Battery is an offense that occurs when an actor commits a harmful or offensive touching against another person, resulting results in harm to that person. To be liable, an offender need only have intended the touching, and not necessarily the harm that resulted. Recently, Andruw Jones, a former outfielder for the New York Yankees, was accused of committing battery against his wife.
The domestic violence accusation stems from an incident that supposedly occurred on Christmas day, when Jones’ wife asked him to help get their home outside of Atlanta ready for the holiday. Jones, who is accused of being intoxicated at the time, allegedly pulled his wife down a flight of stairs by her ankle, stated that he wanted to kill her, and grabbed her neck. According to the police report, she was able to push him away, and escaped to her parents’ house, where police indicate that they noted injuries on her neck.

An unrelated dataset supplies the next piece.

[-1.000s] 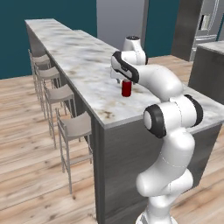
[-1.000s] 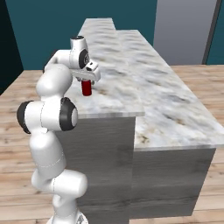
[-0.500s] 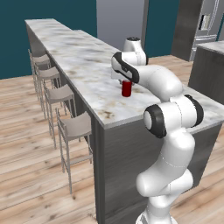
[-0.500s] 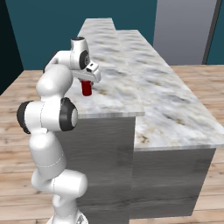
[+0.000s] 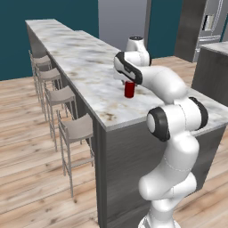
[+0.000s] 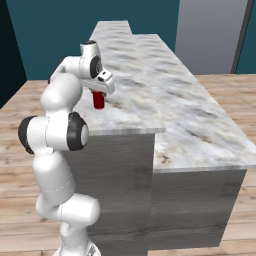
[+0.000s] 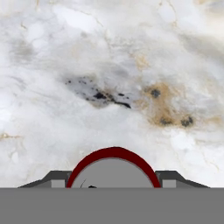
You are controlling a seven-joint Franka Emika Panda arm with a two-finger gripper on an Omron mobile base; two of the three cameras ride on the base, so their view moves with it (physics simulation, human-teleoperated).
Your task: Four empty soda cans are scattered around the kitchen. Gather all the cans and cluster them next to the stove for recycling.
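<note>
Red cylindrical soda cans with silvery tops: one (image 5: 129, 89), upright on the counter; I see it too in my right base view (image 6: 98, 99) and my hand view (image 7: 113, 169).
Long marble-topped island counters with grey wood sides: one (image 5: 84, 71), running away from me.
Grey bar stools with thin metal legs: four that I can count along the counter's left side, the nearest (image 5: 76, 129), the farthest partly hidden.
Dark grey cabinet blocks with pale tops: one (image 5: 213, 67), off to my right.
Stainless refrigerators: one (image 5: 211, 22), behind that block, cut by the frame edge.
Two-finger grippers of mine: one (image 5: 128, 83).
</note>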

When police arrived to arrest Jones, they claim that he seemed confused about the events, a point which they claim gives credence to the allegation that he was intoxicated at the time of the alleged battery. Jones was arrested for battery and was later released on bond.

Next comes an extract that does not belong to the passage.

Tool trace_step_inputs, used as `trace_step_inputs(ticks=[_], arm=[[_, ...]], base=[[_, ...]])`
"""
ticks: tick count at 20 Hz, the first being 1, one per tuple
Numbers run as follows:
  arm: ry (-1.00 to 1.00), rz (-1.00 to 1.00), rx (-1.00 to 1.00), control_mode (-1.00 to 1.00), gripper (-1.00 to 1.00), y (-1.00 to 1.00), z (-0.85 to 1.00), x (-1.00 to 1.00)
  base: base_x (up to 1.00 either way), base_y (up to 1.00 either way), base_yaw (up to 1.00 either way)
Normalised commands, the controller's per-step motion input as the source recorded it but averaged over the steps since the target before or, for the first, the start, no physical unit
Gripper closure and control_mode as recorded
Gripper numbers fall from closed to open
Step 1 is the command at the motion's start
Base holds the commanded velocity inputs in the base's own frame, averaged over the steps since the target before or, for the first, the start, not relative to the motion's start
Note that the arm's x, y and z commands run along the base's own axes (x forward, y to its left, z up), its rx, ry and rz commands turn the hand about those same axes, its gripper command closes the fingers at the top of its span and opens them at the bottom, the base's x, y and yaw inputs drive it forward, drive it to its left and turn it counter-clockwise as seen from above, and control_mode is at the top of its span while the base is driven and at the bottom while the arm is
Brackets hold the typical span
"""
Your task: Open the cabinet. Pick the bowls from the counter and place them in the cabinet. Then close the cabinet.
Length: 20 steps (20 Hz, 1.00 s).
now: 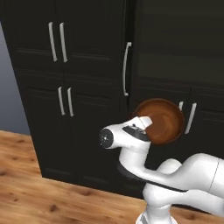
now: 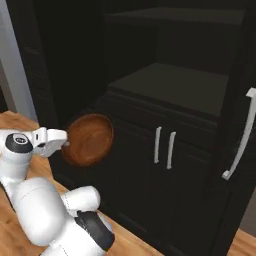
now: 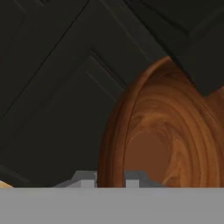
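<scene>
We found the gripper (image 1: 146, 124) clamped on the rim of the reddish-brown wooden bowl (image 1: 161, 120), its two fingers pinching the wall between them, one inside and one outside, as the hand view showed at its lower edge (image 3: 110, 178); the bowl (image 3: 166, 135) was tipped on its side, its hollow facing back toward the cameras, and it was carried in the air with nothing under it; it hung in front of the black cabinet (image 1: 175, 52), level with the top of the lower doors (image 2: 165, 165) and below the dark inner shelf (image 2: 175, 85); from the right base view the bowl (image 2: 89, 139) sat left of the two short white handles (image 2: 164, 147) of those lower doors; the tall cabinet door (image 2: 240, 150) stood open at the right edge of that view, its long white bar handle (image 2: 241, 135) turned outward; in the left base view another long handle (image 1: 126, 68) ran down beside the open compartment; a wooden floor (image 1: 26, 183) lay at the foot of the units.
</scene>
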Motion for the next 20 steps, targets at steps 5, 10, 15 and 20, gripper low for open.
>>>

Any time a public figure like this defendant stands accused of committing the crime of domestic abuse, the mere fact of the charge will likely cause severe damage to that individual’s reputation. Regardless of whether a defendant is found innocent or guilty, the stigma of a domestic violence accusation can have lasting consequences for one’s personal and professional life.

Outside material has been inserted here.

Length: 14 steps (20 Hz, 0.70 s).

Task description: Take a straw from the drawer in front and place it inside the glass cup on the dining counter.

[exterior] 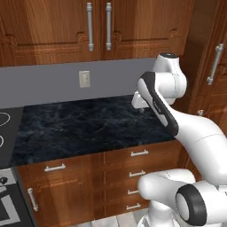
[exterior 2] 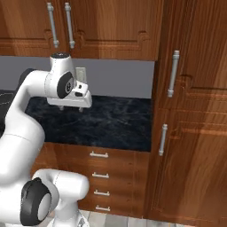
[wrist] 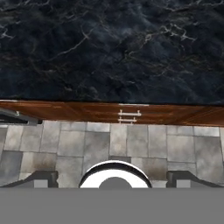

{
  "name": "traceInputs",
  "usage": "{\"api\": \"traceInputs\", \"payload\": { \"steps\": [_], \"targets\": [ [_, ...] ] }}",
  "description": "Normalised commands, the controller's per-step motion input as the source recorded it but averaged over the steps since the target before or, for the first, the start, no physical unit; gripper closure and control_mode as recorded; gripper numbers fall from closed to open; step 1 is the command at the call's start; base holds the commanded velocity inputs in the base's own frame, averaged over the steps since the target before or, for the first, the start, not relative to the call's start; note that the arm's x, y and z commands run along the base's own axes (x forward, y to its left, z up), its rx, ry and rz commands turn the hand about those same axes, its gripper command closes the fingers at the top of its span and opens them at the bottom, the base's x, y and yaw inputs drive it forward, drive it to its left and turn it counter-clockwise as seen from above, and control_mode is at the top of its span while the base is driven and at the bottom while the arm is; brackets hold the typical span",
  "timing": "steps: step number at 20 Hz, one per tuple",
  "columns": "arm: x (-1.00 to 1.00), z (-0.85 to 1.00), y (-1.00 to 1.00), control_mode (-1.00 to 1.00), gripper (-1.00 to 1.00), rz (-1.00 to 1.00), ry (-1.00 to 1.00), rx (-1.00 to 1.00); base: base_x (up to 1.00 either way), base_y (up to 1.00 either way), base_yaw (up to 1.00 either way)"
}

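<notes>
The stove (exterior: pixel 4 133) sits at 9 o'clock in the left base view, then the black counter (exterior: pixel 84 126) runs right to the tall cabinet (exterior 2: pixel 195 133). Under the counter, every drawer (exterior: pixel 139 153) front with a silver handle is closed. The straw and the cup cannot be seen, so where they lie cannot be told; the straw is presumably inside a drawer not yet opened.

The pincer (wrist: pixel 112 177) hangs over the counter's front edge with its tips spread wide and nothing between them, looking down at the stone, the drawer handles (wrist: pixel 129 116) at 12 o'clock of it and the floor tiles (wrist: pixel 131 144) below.

Risks, as I judge them:
- Choosing the wrong drawer, since several look alike.
- Clipping the counter's edge while descending to a handle.
- Pulling a drawer into the robot's own base, which stands close.
- A thin straw slipping from wide tips.
</notes>
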Motion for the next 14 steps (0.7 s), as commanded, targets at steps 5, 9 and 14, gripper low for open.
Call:
{"api": "traceInputs", "payload": {
  "steps": [5, 9, 14],
  "targets": [
    [0.00, 0.00, 0.00, 1.00, -1.00, 0.00, 0.00, 0.00, -0.02, 0.76, -0.47],
    [0.00, 0.00, 0.00, 1.00, -1.00, 0.00, 0.00, 0.00, 0.00, 0.87, -0.52],
    [0.00, 0.00, 0.00, 1.00, -1.00, 0.00, 0.00, 0.00, 0.00, 0.77, -0.50]
  ]
}}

Nevertheless, anyone accused of domestic violence is entitled to a presumption of innocence until the charge is proven beyond a reasonable doubt. A defendant is entitled to an aggressive criminal defense and all that it entails, such as questioning witnesses, challenging the admissibility of evidence, and all other avenues of fighting the charges. A defendant need not accept the stigma of being a domestic abuser, but has the right to vigorously contest the charges.